Legend
Page 25
“Who was the man who spoke to me?” I asked. “He called you kinsman.”
Rin barely pursed his lips this time. “He is the—” another Protanian word spat forth, but this one I remembered. “The defense minister. And yes, he is of my House, though kin is a strong word, one I suspect he does not know the full meaning of.” He glanced down the table, which was now listening to another impassioned speech, this one from a woman in full robes on the right side of the table, just a couple seats down from Rin’s house-kin.
“Will they be arguing this … question of language for some time?” I asked.

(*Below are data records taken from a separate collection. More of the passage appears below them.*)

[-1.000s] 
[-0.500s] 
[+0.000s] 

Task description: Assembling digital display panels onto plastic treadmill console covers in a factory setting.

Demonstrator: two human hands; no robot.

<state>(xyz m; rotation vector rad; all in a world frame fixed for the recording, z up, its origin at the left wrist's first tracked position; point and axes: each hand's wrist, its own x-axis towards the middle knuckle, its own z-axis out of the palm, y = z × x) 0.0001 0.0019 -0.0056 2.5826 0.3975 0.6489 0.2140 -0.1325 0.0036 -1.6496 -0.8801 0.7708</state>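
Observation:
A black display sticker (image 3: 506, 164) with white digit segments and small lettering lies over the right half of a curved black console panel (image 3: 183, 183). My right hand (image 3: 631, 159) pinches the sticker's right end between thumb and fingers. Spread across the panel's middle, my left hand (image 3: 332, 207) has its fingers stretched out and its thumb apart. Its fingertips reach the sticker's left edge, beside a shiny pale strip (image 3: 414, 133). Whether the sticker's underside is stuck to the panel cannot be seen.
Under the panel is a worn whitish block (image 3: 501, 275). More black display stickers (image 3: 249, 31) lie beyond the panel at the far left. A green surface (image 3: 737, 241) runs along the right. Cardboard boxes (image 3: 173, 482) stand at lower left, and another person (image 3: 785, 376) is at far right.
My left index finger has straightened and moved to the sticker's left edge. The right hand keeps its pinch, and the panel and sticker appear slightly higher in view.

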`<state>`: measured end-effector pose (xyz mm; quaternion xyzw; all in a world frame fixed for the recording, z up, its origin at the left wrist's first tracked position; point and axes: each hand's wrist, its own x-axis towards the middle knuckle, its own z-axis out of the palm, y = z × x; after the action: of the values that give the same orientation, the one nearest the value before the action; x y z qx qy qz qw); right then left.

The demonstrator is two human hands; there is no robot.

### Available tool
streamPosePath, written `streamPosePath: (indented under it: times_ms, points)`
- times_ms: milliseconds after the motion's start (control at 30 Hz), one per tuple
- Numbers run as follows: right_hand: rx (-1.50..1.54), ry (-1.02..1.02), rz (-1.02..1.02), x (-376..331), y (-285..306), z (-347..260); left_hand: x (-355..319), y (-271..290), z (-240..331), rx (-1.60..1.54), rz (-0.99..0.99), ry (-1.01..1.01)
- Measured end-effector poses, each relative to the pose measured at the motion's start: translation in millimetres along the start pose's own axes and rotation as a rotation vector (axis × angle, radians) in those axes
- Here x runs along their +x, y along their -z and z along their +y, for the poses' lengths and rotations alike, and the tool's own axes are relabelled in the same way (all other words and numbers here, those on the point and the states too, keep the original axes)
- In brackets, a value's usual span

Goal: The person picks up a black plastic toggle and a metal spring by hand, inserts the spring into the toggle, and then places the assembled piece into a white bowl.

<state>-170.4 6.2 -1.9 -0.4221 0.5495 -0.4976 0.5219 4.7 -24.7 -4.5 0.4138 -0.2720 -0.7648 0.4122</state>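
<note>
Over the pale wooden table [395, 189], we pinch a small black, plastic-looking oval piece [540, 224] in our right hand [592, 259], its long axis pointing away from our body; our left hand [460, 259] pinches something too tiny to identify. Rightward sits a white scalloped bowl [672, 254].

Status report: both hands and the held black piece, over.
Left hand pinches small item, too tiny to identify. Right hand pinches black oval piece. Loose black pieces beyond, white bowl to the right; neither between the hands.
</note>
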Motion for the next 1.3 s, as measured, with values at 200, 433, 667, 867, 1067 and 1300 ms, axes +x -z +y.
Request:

“I don’t know,” Rin said stiffly. “I have never been to a cabinet meeting before.” He surveyed the table. “It’s all somewhat new to me.” He nodded to the man who had just stood up on the right side of the table, a gaunt, insect-like fellow who was moving slowly and speaking slower. “That is the—” this word was sharper, “—the minister of prisoners. You passed through his territory when first you came here from your own land.”
I remembered that place with the towering scaffolding in the distance where we had left behind at least half my father’s army, the place where the sun hung low and red and angry in the sky. The prison minister was almost croaking in his speech. “What … are they saying?” I asked.
He stared straight ahead, listening, as the prison minister sat and a woman who was the darkest shade of midnight I’d yet seen, almost ebony, came to her feet, her eyes hawklike as she surveyed the room. “Now the—” another word issued forth, smooth, easier to catch this time, though the meaning was still unclear until he said it, “—the minister of education is speaking about the abomination of slavery in our culture.”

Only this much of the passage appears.